Stream: Miscellaneous

Topic: New plugin to work with commutative diagrams


view this post on Zulip Luc Chabassier (Jul 19 2022 at 09:53):

Hi everyone,
As part of my PhD, I am developing a coq plugin that tries to automate the usually trivial parts of commutative diagrams reasoning for Coq. I just released the first version on the coq opam repository as coq-commutative-diagrams recently (for nix users there is also a flake). As of now it is pretty basics and only support the coq-hott category library, but I am in the middle of a refactoring that should allow supporting multiple libraries easily. You can find the code on github.
If anyone is willing to give it a try, I'd be happy to get some feedback and suggestions for improvements.

view this post on Zulip Karl Palmskog (Jul 19 2022 at 09:54):

hi @Luc Chabassier the recommended way to make announcements about plugins and other Coq packages is via our Discourse forum: https://coq.discourse.group/c/announcements/8

These will then be cross-posted into the Zulip

view this post on Zulip Karl Palmskog (Jul 19 2022 at 09:57):

as you probably know by now, a plugin is going to need constant updates as Coq evolves.

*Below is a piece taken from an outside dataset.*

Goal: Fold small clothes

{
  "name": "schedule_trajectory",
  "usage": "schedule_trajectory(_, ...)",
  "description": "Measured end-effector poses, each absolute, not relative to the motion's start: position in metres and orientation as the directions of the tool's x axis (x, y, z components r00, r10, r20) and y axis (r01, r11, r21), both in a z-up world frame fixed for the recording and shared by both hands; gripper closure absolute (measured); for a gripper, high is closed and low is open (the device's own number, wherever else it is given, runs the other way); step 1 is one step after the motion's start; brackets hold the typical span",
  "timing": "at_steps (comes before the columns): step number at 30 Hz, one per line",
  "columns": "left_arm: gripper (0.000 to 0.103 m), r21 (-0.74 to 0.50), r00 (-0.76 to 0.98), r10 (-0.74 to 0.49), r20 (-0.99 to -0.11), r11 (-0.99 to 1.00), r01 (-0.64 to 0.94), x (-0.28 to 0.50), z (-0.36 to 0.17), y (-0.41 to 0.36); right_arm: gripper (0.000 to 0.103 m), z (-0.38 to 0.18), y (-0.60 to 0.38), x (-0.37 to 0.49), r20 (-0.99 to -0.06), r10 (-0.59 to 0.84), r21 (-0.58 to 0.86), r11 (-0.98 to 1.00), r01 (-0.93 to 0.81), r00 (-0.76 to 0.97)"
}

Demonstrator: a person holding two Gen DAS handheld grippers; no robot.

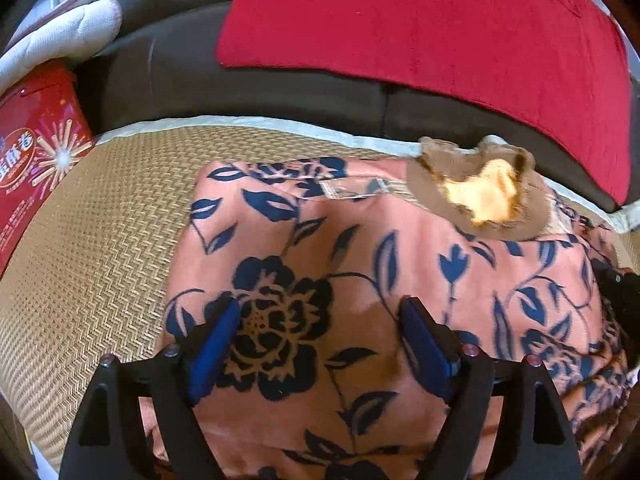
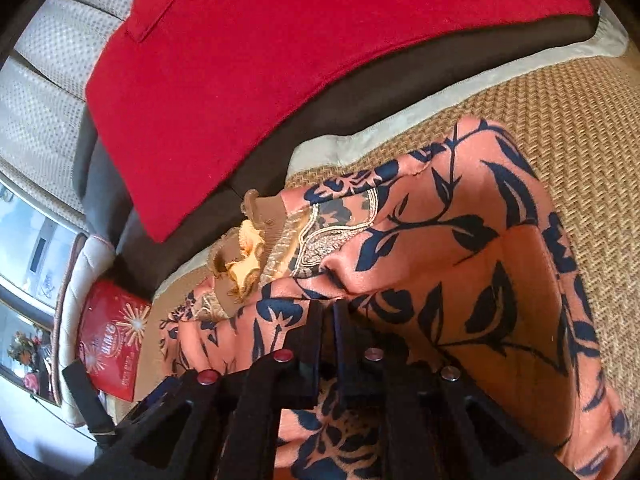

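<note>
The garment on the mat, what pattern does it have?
Salmon-pink garment with dark blue flowers and leaves; clearest in left wrist view.

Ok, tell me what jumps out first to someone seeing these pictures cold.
The salmon-pink garment with navy flowers fills the middle, spread on a woven straw mat. Behind it a bright red cushion lies on the dark sofa, and a red printed box sits at the mat's left edge. The left gripper has open jaws above the cloth; the right gripper has shut jaws.
</note>
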State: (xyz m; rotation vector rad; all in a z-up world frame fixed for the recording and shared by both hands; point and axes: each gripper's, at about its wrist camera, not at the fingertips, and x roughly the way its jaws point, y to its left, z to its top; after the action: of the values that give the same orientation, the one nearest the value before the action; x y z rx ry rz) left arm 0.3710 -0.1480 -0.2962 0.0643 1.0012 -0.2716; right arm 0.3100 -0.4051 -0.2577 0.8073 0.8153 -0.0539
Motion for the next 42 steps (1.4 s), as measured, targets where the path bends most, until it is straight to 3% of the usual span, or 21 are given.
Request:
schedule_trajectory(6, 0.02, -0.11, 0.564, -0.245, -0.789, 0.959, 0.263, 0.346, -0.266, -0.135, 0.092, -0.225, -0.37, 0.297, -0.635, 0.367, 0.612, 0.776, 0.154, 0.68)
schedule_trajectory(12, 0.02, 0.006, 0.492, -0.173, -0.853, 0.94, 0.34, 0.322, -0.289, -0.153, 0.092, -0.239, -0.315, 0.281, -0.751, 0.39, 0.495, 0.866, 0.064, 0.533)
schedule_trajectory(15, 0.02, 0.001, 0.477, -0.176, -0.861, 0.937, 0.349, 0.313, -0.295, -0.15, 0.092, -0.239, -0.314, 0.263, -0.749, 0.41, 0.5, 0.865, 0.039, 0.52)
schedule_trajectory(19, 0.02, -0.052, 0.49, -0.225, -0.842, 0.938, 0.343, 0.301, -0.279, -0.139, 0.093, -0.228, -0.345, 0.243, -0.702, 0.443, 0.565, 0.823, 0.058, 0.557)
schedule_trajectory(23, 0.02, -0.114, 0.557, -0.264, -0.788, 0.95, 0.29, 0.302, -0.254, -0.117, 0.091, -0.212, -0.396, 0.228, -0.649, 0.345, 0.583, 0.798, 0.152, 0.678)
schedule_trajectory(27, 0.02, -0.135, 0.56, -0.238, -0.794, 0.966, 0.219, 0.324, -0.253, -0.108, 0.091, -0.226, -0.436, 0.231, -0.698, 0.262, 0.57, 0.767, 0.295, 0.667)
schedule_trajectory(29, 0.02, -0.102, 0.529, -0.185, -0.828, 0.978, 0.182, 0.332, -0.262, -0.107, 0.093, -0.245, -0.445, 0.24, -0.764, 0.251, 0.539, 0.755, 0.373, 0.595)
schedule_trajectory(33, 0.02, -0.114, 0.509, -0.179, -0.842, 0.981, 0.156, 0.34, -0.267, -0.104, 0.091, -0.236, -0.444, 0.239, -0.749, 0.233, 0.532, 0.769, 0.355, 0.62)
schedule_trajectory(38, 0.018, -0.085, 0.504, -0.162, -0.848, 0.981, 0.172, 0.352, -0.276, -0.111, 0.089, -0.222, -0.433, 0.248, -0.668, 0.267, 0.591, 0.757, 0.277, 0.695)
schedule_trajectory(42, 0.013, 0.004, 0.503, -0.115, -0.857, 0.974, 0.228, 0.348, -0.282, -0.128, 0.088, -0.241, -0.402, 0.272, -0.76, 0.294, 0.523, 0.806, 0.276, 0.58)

To get this, I believe you already got advice to add the plugin/repo to Coq's CI. But another option these days is to port the plugin to use MetaCoq, which recently had its 1.0 release: https://github.com/MetaCoq/MetaCoq

Here is one example of a MetaCoq-based plugin https://github.com/vzaliva/coq-switch

view this post on Zulip Karl Palmskog (Jul 19 2022 at 10:00):

also, maybe you have seen the large number of category theory libraries in this thread: https://coq.discourse.group/t/survey-of-category-theory-in-coq/371

In particular, this one seems to be popular: https://github.com/jwiegley/category-theory

view this post on Zulip Enrico Tassi (Jul 19 2022 at 14:12):

You can also port it to coq-elpi :grinning_face_with_smiling_eyes: , it did grow quite substantially since the last time you used it

view this post on Zulip Karl Palmskog (Jul 19 2022 at 14:24):

I agree that coq-elpi is also an option, since "almost-anything-but-maintaining-a-plugin" is preferable these days

view this post on Zulip Théo Zimmermann (Jul 19 2022 at 16:00):

Anyway, this was already in Karl's message, but if you keep the plugin in OCaml, you should definitely add it to Coq's CI to get the free upgrades every time breaking changes are made in the Coq API.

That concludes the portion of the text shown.